We are all victims of the age we live in. It is difficult to imagine a different time. The inventions that exist today seem obvious while the ones that will be the standard tomorrow are impossible to imagine. If we take transportation as an example there is nothing surprising about cars, planes, trains, buses, and boats. Yet in the future, we may have entirely different methods of transportation. As autonomous drivers start to come to the fore we may retire the traditional four-wheel car completely. When we look back in time there are many examples of transportation methods that were introduced but never really took off. Consider the world we would live in if they had.
The transit elevated bus
To find some of these ideas we don’t have to go back too far in time. The Transit Elevated Bus or TEB caused a lot of excitement in 2016. A large bus that was developed to ride above traffic. This meant that there the infrastructure it relied on would be easier to build as it essentially needed two rail lines on either side of the road. A single TEB could carry up to 300 passengers and could be used instead of 40 buses. It was set to be revolutionary. Sadly it was far from it. Although it was suggested that the cost of the TEB would be one fifth that of the subway, the finances were not reliable in the end. 32 people connected with the TEB have since been arrested and the only existing model is now rusting away in a scrapyard.
Moving sidewalks
One idea that always occurred to me and I often wondered why it doesn’t exist is the moving sidewalk. In airports around the world, we have travelators that transport people on flat ground at a faster speed than walking. Yet this doesn’t exist in the outside world. The reasons are obvious. There would be weather conditions to consider, and people may want to stop off in many different places making it a possible nuisance.
However, the idea was unveiled at the Chicago World Fair in 1890 and it excited many people. Back then people had a plan for three walkways side by side. One would be normal, without any motorization, one would travel at 4 km/h and one would travel at 8 km/h. This would allow people to move between the different sidewalks if they needed to disembark. It is believed that the idea didn’t take off because there were wealthy businesses involved in other methods of transportation and didn’t like the competition.
The monowheel
Some ideas are natural.
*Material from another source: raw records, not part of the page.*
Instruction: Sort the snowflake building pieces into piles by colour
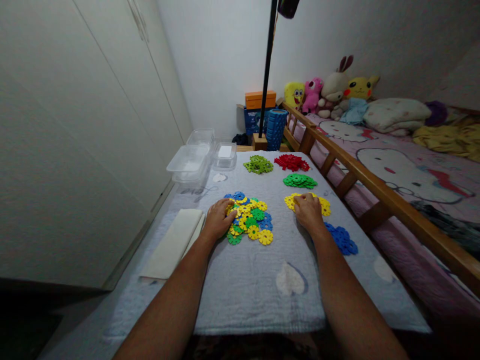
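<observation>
My left hand (219, 219) rests on the left side of a mixed heap of flower-shaped plastic discs (245, 215) in yellow, green and blue. Its thumb and fingers are apart, with yellow discs showing between them. Over to the right, my right hand (309, 209) bends its fingers down onto a pile of yellow discs (325, 206). Its fingertips are closed together, and whatever they grip is hidden. Blue discs (342, 240) lie beside my right wrist, partly covered by the forearm. Beyond the yellow pile sit green discs (300, 180), red discs (291, 162) and light green discs (258, 164).
Clear plastic containers (189, 160) stand at the table's far left, near a smaller lidded box (225, 154). A folded cream cloth (172, 245) lies left of my left forearm. A wooden bed rail (352, 167) runs along the right. Behind the table rises a black pole (267, 70).
</observation>
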`<state>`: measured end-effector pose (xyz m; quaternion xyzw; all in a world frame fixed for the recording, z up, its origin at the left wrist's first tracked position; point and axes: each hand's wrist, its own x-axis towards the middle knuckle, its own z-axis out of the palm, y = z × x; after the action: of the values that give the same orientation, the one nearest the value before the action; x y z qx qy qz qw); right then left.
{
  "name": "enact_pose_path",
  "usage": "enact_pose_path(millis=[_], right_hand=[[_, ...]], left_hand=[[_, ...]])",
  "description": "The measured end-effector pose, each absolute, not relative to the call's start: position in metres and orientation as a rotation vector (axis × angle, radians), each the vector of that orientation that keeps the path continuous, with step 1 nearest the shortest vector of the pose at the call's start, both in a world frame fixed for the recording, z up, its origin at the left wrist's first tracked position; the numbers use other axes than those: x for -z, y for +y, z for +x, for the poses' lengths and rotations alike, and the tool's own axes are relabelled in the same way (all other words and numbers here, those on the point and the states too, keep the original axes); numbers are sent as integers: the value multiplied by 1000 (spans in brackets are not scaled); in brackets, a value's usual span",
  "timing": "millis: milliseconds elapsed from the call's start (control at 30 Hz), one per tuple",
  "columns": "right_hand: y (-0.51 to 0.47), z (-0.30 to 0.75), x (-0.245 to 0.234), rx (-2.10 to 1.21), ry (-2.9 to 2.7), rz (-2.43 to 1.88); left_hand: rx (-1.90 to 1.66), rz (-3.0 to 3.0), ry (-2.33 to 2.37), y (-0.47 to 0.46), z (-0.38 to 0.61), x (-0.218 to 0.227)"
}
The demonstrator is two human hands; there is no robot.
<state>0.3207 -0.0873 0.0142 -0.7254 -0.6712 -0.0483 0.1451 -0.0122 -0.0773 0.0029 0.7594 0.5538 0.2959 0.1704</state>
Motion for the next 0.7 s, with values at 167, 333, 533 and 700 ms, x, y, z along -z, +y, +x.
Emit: enact_pose_path(millis=[167, 333, 533, 700], right_hand=[[-88, 325, -14, 183, -1841, -2080], [-90, 330, -12, 246, -1771, -2142], [-91, 323, -12, 210, -1813, -2170], [-91, 317, -16, 146, -1785, -2123]], left_hand=[[-855, 2153, 1570, -77, -13, -1], [-856, 2151, 1574, -77, -13, -1], [-858, 2148, 1580, -77, -12, -1], [-852, 2152, 1566, -77, -12, -1]])
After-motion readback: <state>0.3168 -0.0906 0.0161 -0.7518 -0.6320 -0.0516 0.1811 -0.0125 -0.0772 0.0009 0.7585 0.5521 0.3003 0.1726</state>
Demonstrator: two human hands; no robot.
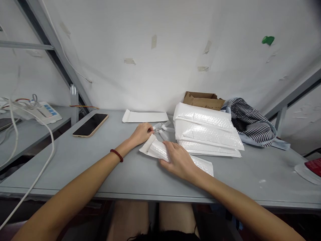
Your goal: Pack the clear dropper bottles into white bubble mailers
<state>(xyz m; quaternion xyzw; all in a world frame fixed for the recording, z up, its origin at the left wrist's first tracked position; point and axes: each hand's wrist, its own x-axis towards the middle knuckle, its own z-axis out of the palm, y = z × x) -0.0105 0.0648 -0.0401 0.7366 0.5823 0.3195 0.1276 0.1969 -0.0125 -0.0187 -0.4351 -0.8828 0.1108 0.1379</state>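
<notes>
A white bubble mailer [159, 149] lies at a slant on the grey table, its flap end toward the left. My right hand [179, 160] grips it around the middle, fingers over the top and thumb along the near edge. By the flap, my left hand [142, 134] is closed in a pinch; what is between its fingertips is too small to make out. Several loose pale strips [163, 129] lie in a tangle just beyond the mailer, close to the left fingertips. Behind them rests a flat white envelope [146, 116].
A stack of bubble mailers [208, 129] stands right of centre, before an open cardboard box [203, 100]. Striped cloth [250, 124] is heaped beside it. A phone [90, 125] lies at the left, near a white cable [51, 147]. Metal frame bars [57, 57] slope up behind.
</notes>
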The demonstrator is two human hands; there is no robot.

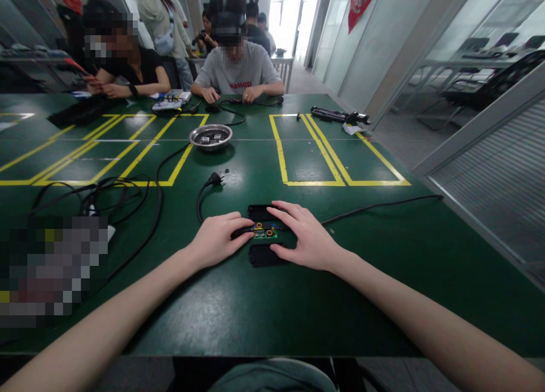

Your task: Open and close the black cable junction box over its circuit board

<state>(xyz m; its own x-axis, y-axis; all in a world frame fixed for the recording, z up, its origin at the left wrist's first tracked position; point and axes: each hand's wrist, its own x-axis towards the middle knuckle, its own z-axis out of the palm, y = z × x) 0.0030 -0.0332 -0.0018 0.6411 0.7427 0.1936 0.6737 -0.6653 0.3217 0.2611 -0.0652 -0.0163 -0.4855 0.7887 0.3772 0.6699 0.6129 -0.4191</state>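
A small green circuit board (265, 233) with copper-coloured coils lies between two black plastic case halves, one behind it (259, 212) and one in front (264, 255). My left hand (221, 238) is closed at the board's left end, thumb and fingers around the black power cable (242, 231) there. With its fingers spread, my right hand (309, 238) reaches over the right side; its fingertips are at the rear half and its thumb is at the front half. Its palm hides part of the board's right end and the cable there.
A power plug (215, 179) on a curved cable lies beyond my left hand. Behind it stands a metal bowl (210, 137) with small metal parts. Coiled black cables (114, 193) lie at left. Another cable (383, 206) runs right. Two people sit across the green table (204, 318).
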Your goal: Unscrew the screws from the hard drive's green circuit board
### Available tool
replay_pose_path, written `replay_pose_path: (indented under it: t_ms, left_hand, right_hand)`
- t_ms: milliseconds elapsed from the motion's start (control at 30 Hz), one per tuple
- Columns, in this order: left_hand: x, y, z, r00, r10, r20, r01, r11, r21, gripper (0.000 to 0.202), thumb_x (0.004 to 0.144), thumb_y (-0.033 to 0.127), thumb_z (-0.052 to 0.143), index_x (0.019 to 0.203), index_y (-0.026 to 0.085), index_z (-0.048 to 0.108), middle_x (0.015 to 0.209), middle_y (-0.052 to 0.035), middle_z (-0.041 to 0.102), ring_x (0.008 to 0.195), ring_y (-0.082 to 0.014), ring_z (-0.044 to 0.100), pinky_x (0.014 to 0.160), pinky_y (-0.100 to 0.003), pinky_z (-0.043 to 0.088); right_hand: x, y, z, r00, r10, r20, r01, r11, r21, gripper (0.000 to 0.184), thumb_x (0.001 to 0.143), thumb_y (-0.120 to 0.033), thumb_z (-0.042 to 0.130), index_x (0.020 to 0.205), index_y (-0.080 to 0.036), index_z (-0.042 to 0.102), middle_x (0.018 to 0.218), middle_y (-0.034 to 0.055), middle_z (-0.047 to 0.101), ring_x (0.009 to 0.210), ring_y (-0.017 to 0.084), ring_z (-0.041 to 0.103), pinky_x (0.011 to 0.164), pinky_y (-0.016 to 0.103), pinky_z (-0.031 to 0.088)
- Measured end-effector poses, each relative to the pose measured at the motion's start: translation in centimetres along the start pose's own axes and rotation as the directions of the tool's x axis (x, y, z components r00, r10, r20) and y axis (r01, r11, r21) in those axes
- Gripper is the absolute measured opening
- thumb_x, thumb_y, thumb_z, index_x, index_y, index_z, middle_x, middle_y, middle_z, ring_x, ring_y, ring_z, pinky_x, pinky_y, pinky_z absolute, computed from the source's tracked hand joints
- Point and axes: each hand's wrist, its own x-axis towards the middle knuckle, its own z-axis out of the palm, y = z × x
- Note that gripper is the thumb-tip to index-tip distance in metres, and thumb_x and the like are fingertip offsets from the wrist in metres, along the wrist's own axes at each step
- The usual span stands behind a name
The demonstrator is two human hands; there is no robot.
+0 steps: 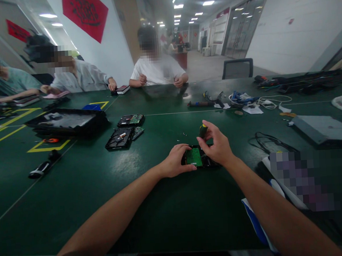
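Observation:
A small black hard drive (200,158) with a green circuit board facing up lies on the dark green table (152,206) in front of me. My left hand (177,159) is curled round its left edge and holds it down. My right hand (217,144) is closed on a screwdriver (203,130) with a yellow and black handle, held upright above the drive's far side. A few tiny screws (184,134) lie just beyond the drive.
Two more opened drives (120,139) (130,120) and a black tray (68,122) lie at the left. Cables and tools (241,99) are at the far right, a grey box (323,128) at the right. Three people sit across the table.

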Motion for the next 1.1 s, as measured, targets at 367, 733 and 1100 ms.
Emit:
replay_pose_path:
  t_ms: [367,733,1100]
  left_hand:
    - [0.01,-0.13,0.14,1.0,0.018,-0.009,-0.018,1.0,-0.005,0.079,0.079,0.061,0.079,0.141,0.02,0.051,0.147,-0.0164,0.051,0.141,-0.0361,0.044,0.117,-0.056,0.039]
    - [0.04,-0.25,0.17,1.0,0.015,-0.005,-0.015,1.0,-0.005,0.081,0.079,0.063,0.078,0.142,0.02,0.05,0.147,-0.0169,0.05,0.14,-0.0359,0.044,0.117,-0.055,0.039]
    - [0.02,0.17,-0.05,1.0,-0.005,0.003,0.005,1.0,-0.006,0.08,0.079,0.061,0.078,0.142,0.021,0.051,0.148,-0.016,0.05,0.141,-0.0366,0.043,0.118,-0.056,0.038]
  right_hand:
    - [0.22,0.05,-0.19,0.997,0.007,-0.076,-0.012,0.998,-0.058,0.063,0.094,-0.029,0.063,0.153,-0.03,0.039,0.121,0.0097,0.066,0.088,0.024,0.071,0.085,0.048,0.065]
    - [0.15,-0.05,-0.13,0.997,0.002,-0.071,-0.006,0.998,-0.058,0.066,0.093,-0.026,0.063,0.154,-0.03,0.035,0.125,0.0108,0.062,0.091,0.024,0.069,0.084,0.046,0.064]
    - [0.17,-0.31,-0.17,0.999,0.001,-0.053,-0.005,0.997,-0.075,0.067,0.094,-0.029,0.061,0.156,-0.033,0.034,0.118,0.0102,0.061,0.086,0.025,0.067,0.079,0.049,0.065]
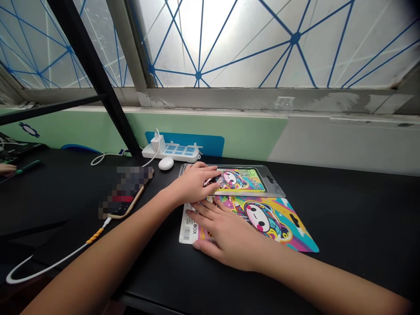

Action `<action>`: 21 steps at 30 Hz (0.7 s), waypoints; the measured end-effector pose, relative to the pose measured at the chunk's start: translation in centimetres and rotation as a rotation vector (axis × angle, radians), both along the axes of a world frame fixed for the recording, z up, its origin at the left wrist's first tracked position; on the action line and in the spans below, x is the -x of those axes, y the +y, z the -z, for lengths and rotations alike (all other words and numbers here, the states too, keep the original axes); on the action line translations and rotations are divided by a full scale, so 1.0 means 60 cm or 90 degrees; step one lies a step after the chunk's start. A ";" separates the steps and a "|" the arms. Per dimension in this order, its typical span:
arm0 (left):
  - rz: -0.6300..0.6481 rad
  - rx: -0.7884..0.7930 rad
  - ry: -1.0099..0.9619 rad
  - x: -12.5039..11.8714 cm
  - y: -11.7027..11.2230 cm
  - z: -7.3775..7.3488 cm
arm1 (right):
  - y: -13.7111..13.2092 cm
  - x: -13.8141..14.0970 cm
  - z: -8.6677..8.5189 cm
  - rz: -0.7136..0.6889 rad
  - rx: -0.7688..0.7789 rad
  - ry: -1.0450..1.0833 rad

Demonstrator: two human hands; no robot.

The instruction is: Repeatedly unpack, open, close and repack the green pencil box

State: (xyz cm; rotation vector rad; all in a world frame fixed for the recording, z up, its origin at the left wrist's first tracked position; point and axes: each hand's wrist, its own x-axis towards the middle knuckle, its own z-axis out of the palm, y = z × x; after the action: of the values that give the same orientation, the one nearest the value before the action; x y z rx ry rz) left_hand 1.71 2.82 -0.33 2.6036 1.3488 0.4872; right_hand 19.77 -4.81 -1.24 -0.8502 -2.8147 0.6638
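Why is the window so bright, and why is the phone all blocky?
In the head view, the frosted window is washed out by glare, the phone is hidden under blocky pixels, and the wide lens makes the left forearm look stretched.

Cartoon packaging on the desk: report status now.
Left hand on clear plastic pack. Right hand on cartoon card. Phone left of them.

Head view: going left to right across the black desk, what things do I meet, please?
Green-handled tool → phone → white oval object → left hand → right hand
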 end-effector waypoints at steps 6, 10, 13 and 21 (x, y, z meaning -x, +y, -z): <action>0.014 -0.040 0.046 -0.007 -0.004 0.000 | 0.009 0.025 0.013 0.008 -0.062 0.023; 0.020 -0.058 0.071 -0.006 -0.005 0.000 | 0.014 0.027 0.020 0.000 -0.098 0.061; 0.022 -0.059 0.080 -0.006 -0.002 0.001 | 0.014 0.027 0.023 -0.021 -0.130 0.088; 0.035 -0.043 0.073 -0.003 0.003 -0.003 | 0.028 0.038 0.034 -0.077 -0.207 0.126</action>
State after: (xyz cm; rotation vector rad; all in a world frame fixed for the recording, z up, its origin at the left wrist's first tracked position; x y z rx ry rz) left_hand 1.90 3.01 -0.17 2.7536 1.3120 0.3869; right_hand 17.50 -3.12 -3.31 -0.5300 -2.7018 0.2717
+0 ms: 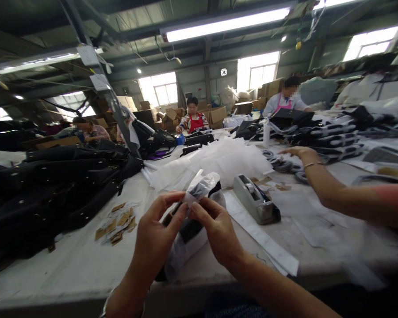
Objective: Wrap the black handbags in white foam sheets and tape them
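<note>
Holds a crinkled clear plastic bag (pixel 204 185) with something dark inside, just above the near edge of the white worktable (pixel 69 265). Pinches the bag's upper edge with left hand (pixel 155 232), thumb and fingers clamped on the film. Grasps the same edge with right hand (pixel 219 229), fingertips closed on it, hands almost touching.

Notes nearby:
- Right of the bag: grey tape dispenser (pixel 254 201).
- Left: scattered brown card tags (pixel 116 223), beside a heap of black studded garments (pixel 53 190).
- Behind: pile of thin white sheets (pixel 225 161).
- Far right: a co-worker's hand (pixel 296 151), palm down, well apart.
</note>
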Action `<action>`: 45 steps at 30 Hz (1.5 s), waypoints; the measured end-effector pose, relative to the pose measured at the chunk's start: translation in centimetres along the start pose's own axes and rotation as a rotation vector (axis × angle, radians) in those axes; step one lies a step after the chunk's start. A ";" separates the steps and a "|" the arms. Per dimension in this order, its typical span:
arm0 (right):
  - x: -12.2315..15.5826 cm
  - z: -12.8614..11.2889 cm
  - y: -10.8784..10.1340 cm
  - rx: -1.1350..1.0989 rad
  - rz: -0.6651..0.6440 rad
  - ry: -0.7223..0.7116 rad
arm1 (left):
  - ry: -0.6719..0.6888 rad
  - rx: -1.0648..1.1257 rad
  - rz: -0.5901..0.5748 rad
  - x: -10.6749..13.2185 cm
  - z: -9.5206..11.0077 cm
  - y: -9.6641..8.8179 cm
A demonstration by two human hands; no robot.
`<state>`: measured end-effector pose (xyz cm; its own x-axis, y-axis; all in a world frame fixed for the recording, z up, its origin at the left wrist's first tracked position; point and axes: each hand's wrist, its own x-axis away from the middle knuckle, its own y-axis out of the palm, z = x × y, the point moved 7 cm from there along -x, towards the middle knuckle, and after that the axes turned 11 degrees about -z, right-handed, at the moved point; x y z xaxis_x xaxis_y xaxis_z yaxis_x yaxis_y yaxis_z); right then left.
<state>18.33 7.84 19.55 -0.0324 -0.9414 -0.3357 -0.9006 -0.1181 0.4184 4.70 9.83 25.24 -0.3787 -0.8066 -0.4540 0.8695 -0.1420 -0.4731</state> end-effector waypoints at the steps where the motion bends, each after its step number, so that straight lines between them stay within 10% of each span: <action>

When the bicycle was invented it only made sense that entrepreneurs around the world would try and make a one wheel version. While today a unicycle is popular among clowns and hipsters, that is not what I mean. The monowheel was a much larger wheel that the user would sit inside. It used a gyro wheel to ensure stability and there were both pedal and motorized versions developed. Yet today, it no longer exists.
One of the main reasons the monowheel failed was because of something called gerbiling. This is a term used to describe how when the monowheel braked too quickly, it caused the driver to spin rapidly inside the wheel like a gerbil who stops running in a fast-moving wheel.
These three inventions are just a small number of examples of how different the world could be today and could still become. One of the most interesting parts of any movie or show set in the future is to look at how they assume transport will take place. In Futurama, for example, it was assumed people would fly through tubes at lightning speed. While that would be fantastic, right now I would settle for the speedy sidewalks.